OpenAI, one of the largest AI companies in the world, is reportedly gearing up for its much-anticipated IPO. Just days after CEO Sam Altman emerged victorious in a legal battle against Elon Musk, the company is set to file its draft IPO prospectus as early as this Friday, according to CNBC.
With a valuation exceeding $850 billion, OpenAI is working with top financial firms Goldman Sachs and Morgan Stanley to make its public debut a success. However, the big question on everyone’s mind is what the company’s financials look like.
Reports suggest that OpenAI’s annual recurring revenue surpassed $25 billion earlier this year. While this figure may seem impressive, the company is currently operating at a loss. The Information projected that OpenAI could potentially lose up to $14 billion by 2026, with losses reaching $44 billion by 2028.
Despite OpenAI’s ambitious goal of achieving $100 billion in annual sales by 2029, the company faces stiff competition in the AI industry and rising energy costs that may hinder its growth. In contrast, Anthropic, the maker of ChatGPT competitor Claude, has seen significant financial success. The company recently announced an estimated annualized run-rate revenue of $30 billion, up from $9 billion in 2025. Anthropic is projected to stop burning cash by 2027 and become cash-flow-positive by 2028, a feat that OpenAI has yet to achieve.

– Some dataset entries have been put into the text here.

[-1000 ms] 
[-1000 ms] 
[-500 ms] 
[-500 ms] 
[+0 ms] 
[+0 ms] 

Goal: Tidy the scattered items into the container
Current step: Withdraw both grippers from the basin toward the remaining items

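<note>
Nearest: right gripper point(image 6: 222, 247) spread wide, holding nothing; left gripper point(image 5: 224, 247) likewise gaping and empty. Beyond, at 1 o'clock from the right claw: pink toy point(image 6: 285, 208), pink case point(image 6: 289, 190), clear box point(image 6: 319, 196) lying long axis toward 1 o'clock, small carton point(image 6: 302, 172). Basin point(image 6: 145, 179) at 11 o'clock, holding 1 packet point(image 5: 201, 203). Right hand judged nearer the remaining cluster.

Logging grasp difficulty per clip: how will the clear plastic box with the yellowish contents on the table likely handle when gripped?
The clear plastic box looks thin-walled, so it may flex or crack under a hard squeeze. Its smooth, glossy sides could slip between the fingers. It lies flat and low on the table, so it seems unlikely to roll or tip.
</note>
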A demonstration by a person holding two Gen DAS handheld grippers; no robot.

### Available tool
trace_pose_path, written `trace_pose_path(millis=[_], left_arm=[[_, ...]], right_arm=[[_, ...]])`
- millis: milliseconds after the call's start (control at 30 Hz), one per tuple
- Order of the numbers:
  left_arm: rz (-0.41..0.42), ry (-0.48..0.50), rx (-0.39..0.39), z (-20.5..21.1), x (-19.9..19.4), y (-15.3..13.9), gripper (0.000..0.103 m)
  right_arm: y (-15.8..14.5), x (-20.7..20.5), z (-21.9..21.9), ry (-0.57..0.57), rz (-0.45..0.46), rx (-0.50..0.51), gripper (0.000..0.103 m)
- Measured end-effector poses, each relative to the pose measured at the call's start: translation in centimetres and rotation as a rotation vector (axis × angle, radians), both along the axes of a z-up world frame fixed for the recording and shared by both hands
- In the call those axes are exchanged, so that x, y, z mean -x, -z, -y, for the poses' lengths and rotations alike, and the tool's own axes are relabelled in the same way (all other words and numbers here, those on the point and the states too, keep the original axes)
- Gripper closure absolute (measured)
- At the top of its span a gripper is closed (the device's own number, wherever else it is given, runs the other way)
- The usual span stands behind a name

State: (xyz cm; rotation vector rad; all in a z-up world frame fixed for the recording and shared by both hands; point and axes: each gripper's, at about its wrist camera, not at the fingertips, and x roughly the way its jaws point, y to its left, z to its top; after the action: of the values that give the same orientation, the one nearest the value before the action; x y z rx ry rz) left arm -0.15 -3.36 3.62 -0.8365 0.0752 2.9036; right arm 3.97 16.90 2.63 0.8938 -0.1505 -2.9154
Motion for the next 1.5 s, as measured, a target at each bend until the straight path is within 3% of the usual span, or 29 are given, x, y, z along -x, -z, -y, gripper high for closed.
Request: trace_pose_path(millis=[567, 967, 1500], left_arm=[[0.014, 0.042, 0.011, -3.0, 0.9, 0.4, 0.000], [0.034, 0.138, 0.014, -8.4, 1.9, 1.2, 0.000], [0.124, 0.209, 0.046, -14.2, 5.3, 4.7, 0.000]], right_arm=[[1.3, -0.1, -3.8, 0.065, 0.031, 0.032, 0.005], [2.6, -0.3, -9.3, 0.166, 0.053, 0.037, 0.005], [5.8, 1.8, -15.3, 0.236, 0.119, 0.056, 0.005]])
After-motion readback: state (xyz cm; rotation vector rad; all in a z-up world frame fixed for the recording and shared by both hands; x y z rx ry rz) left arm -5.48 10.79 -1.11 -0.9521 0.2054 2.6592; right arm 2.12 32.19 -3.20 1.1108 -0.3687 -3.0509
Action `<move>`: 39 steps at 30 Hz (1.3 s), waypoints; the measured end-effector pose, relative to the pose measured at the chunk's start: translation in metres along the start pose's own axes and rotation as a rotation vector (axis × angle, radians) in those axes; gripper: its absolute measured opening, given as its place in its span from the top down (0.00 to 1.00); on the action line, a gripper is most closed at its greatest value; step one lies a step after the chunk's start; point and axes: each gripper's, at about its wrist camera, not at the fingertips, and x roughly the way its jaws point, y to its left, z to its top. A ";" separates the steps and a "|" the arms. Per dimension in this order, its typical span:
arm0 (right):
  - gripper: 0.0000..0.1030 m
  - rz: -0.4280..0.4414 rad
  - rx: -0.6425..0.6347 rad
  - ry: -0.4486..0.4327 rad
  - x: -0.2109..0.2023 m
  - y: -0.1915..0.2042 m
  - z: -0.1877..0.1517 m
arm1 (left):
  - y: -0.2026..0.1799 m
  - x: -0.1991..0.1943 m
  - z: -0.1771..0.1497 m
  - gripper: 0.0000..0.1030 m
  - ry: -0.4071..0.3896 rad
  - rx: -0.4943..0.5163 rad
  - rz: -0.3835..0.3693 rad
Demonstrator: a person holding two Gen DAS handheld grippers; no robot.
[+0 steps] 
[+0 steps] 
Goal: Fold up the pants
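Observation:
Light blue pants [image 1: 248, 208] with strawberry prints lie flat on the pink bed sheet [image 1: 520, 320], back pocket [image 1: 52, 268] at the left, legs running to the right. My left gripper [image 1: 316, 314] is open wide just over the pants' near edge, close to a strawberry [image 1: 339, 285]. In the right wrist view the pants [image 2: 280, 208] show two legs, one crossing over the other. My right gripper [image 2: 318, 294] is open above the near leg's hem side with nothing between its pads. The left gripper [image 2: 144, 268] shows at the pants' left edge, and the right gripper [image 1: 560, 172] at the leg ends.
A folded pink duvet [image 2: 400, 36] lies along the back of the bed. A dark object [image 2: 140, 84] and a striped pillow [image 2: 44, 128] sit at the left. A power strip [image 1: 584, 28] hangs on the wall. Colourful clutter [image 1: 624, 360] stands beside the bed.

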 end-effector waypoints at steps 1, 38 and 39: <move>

While OpenAI claims to be the leading AI company, the market is closely watching the numbers. Anthropic’s financial performance is currently outshining OpenAI’s, raising questions about the latter’s dominance in the industry.
As OpenAI prepares to go public, investors and industry analysts will be closely monitoring its financial health and market performance. The competition in the AI sector is fierce, and only time will tell if OpenAI can maintain its position as a top player in the industry.